DW: Sie sind eine der Personen, die den Prozess von Hatun Sürücü, der in Berlin begann und dann in Istanbul fortgesetzt wurde, von der Türkei aus beobachten. Wie beurteilen Sie als Juristin den Freispruch?

Leyla Süren: Die Beweise in der Akte sind eine exakte Kopie der Akte, die aus Deutschland gekommen ist. Sie sind eine Kopie von allen Verhören und Gutachten, die in Deutschland gemacht wurden. Keiner der Zeugen, der sich mit dem Fall auskannte und der im Gericht in Deutschland angehört wurde, wurde in der Türkei angehört. Das türkische Gericht setzte Schreiben auf und forderte, dass diese Zeugen entweder in Deutschland angehört oder in die Türkei gebracht werden sollten. Leider blieben diese Schreiben unbeantwortet. Und das Gericht entschied, anstatt den Prozess noch weiter zu verlängern, die Deutschland-Akte zu untersuchen und daraufhin sein Urteil zu fällen.

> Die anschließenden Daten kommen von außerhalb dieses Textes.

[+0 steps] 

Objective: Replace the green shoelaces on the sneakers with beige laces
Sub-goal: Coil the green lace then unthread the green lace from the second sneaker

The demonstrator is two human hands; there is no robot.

Wie gelangte man an die für den Prozess wichtigen Personen?

Screenshot DW türkische Anwältin Leyla Süren über den Hatun Sürücü - Fall
Leyla Süren ist Anwältin der Plattform "Wir werden die Frauenmorde stoppen.Bild: DW

Um die Zeugin Melek A. zu verhören, schrieb das Gericht zweimal nach Deutschland. Auch wir wollten sehr, dass sie angehört wird. Ehrlich gesagt, ist sie eine sehr wichtige Zeugin, denn sie kannte den Mörder schon vor und nach der Tat. Es hieß aber, ihre Adresse sei nicht ausfindig zu machen. Einige der Schreiben des türkischen Gerichts blieben unbeantwortet. Diese Zeugen konnten für die türkische Akte nicht angehört werden.

Wurden Sie als Plattform "Wir werden die Morde an Frauen stoppen" mit Hindernissen konfrontiert?

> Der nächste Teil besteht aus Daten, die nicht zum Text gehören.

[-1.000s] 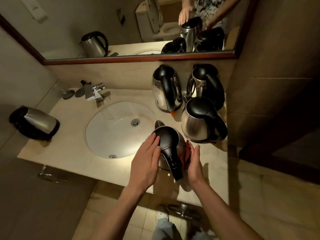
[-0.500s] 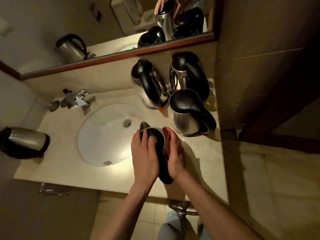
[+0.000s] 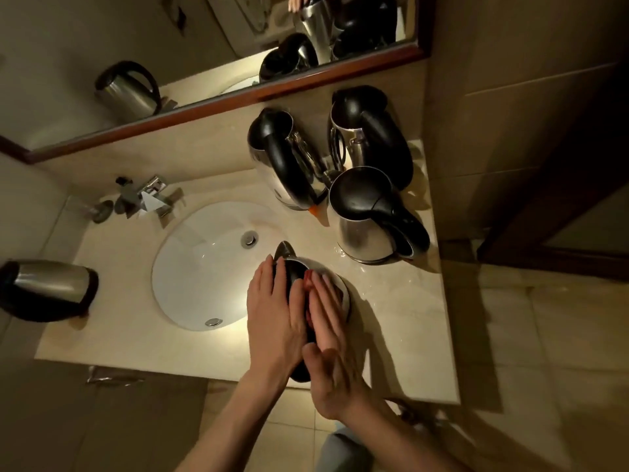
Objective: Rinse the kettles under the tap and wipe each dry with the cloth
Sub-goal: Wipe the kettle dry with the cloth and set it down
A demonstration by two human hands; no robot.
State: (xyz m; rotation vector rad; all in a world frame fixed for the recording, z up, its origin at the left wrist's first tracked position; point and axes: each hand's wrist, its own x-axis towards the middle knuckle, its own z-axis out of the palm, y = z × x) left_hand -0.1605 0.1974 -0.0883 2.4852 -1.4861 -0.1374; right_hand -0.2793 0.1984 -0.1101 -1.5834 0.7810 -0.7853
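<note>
A steel kettle with a black lid (image 3: 295, 269) stands on the counter just right of the sink (image 3: 204, 267), its spout toward the basin. My left hand (image 3: 272, 318) lies flat on the lid's left side with straight fingers. My right hand (image 3: 328, 335) presses on the lid's right side, fingers straight. A bit of red cloth (image 3: 308, 280) peeks out under its fingertips. The hands hide the handle and most of the body. The tap (image 3: 149, 195) stands at the back left of the basin; no water is seen running.
Three more kettles cluster at the back right: one (image 3: 289, 165), another (image 3: 371, 137), and a nearer one (image 3: 367, 216). Another kettle (image 3: 47, 287) lies at the counter's far left. A mirror (image 3: 204, 63) hangs behind, and a wall (image 3: 510, 131) closes the right side.
Both hands have moved from the kettle's sides up onto its lid, and the right hand now covers most of the red cloth. The view has shifted nearer and to the right.
</note>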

Wir verfolgten den Prozess als Beobachter. Aber bei der ersten Anhörung stellten wir den Antrag, Nebenkläger zu sein. Wir wollten für Hatun Sürücü und für alle Frauen unser Recht nutzen, das wir durch den Istanbul-Vertrag bekommen haben. Aber das Gericht lehnte unseren Antrag ab. Natürlich wissen wir nicht, ob wir den Ausgang verändert hätten, wären wir Nebenkläger gewesen. Aber wir hätten zumindest die Angeklagten befragen können. Wir hätten fordern können, dass die Zeugen anwesend sind und dass ihnen Fragen gestellt werden. Das heißt, anstatt Beobachter im Gericht zu sein, hätten wir eine der beiden Seiten sein können. Aber diese Möglichkeit wurde uns nicht gewährt. Die Angeklagten machten ihre Aussagen, ebenso wie die Anwälte der Angeklagten, das Gericht kam zu Wort, aber niemand sprach im Namen der getöteten Hatun Sürücü, denn es gab niemanden, der sie vertrat.

Ist dieses Urteil des Gerichts endgültig? Oder geht der juristische Kampf im Fall Hatun Sürücü weiter?

Der Staatsanwalt hat die Möglichkeit, den Freispruch an eine höhere Instanz weiterzugeben. Da unser Antrag auf Nebenklägerschaft abgelehnt wurde, können wir das nicht machen.

Haben Sie während des Prozesses mit NGOs in Deutschland zusammengearbeitet?

Wir hatten Kontakt zu einigen von ihnen. Doch besonders großes Interesse kam von den deutschen Medien. Sie verfolgten jede Sitzung. Und wir hatten Kontakt zu unseren Kollegen.

Hatun Sürücü ist eine von hunderten Frauen, die von Seiten der Familie im Namen der Ehre umgebracht wurden. Wir bewerten Sie in Bezug auf Morde an Frauen die Türkei und das Justizsystem der Türkei?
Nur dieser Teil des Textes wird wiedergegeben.